April 2, 2009
Bears Assist in Researching Alternative Fuelsby Jim Evanoff, Environmental Protection Specialist, Yellowstone National Park
As the world’s first national park, Yellowstone prides itself on being first to introduce innovative approaches to sound environmental stewardship. We’ve been a leader among national parks in the areas of solar energy, recycling, and alternative fuels. But sometimes we need a little help to test the viability of new approaches. In one such case, the experts called upon were grizzly bears.
In 1995, Yellowstone became the first national park to use a renewable alternative fuel. Through a partnership with the three surrounding states, as well as the Department of Energy, the Park began to use 100% canola oil as fuel in a staff-driven vehicle. A new pick-up truck, donated by Dodge Truck, Inc. was fueled with the biofuel that was produced at the University of Idaho.
Yellowstone is no stranger to unique operational challenges, primarily due to its high elevation, severe climatic conditions, and the high degree of natural resource protection required. These challenges tested the viability of the “Truck in the Park” project, as it was officially titled.

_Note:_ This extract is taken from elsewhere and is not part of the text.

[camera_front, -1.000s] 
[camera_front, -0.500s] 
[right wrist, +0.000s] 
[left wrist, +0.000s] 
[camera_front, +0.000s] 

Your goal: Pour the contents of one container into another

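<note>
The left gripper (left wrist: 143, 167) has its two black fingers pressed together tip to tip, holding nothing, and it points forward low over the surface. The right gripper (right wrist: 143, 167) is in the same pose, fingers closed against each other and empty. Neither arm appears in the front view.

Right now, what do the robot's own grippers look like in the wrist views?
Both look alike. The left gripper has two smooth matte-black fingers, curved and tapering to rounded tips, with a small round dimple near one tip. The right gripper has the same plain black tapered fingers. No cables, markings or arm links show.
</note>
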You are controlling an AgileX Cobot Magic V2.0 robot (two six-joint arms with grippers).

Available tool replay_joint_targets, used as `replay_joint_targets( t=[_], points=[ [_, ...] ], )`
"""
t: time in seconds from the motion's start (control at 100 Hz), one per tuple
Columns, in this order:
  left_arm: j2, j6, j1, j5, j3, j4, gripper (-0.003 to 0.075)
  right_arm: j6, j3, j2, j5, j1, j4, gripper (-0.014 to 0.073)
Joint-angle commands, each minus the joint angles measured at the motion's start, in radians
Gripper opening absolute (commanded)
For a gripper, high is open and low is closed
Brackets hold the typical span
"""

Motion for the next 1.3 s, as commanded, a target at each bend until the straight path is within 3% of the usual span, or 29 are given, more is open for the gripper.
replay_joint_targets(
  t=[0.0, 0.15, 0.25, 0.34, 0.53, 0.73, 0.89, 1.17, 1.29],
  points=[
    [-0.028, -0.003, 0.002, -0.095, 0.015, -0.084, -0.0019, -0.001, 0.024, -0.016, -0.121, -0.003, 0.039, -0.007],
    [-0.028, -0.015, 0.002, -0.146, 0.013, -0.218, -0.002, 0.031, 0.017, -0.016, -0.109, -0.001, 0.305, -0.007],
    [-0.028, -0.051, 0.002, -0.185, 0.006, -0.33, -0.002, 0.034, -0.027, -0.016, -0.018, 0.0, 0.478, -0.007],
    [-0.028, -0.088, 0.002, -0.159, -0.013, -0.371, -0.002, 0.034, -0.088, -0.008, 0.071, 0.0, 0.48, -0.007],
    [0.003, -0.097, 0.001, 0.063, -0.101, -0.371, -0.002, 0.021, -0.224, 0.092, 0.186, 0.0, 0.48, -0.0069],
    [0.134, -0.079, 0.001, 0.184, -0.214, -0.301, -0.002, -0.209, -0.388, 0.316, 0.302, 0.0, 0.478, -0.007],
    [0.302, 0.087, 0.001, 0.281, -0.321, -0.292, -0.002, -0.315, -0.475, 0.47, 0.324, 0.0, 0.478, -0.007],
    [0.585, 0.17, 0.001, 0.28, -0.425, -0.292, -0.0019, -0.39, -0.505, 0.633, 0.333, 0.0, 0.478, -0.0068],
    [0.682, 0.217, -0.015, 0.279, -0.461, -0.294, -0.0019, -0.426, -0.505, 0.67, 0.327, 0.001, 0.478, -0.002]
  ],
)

Special measures had to be taken to ensure the fuel would not “gel” when temperatures plummeted below freezing during winter months.
Fuel storage was also an issue, as the Park’s headquarters in Mammoth Hot Springs was the only location in the northwestern U.S. that had the oil available as a fuel. As a result, a three hundred gallon tank was installed in the bed of the truck which enabled operators to drive up to 6,000 miles before refueling.
But Will the Truck be Irresistible to Bears?
The most unique challenge of the Truck in the Park project, however, was to address the genuine concern from Park staff that burning a food-based oil would attract bears. Since the truck carries 300 gallons of canola oil, and creates exhaust that smells a bit like a fast-food joint, this was a potential stumbling block.
As a result of this concern, the truck was driven to Washington State University, where captive grizzly bears are housed for conservation-based research. For a full week, biologists piped exhaust from the biodiesel truck within sniffing range of the captive bears to observe if the bears were attracted to the sweet aroma. At the end of the testing, it was concluded that the bears showed no substantive attraction to the exhaust odor. Thus, the “Truck in the Park” passed its final viability test.
Today, that same Dodge truck is still performing well in Yellowstone. It has been driven more than 200,000 miles by Park rangers and, for the most part, still uses only canola oil as its primary fuel. Due to the success of the “Truck in the Park” project, Yellowstone switched its entire fleet of diesel-burning vehicles to a biodiesel fuel blend in 2002. Since then, dozens of other national parks have followed Yellowstone’s lead and converted to this renewable fuel.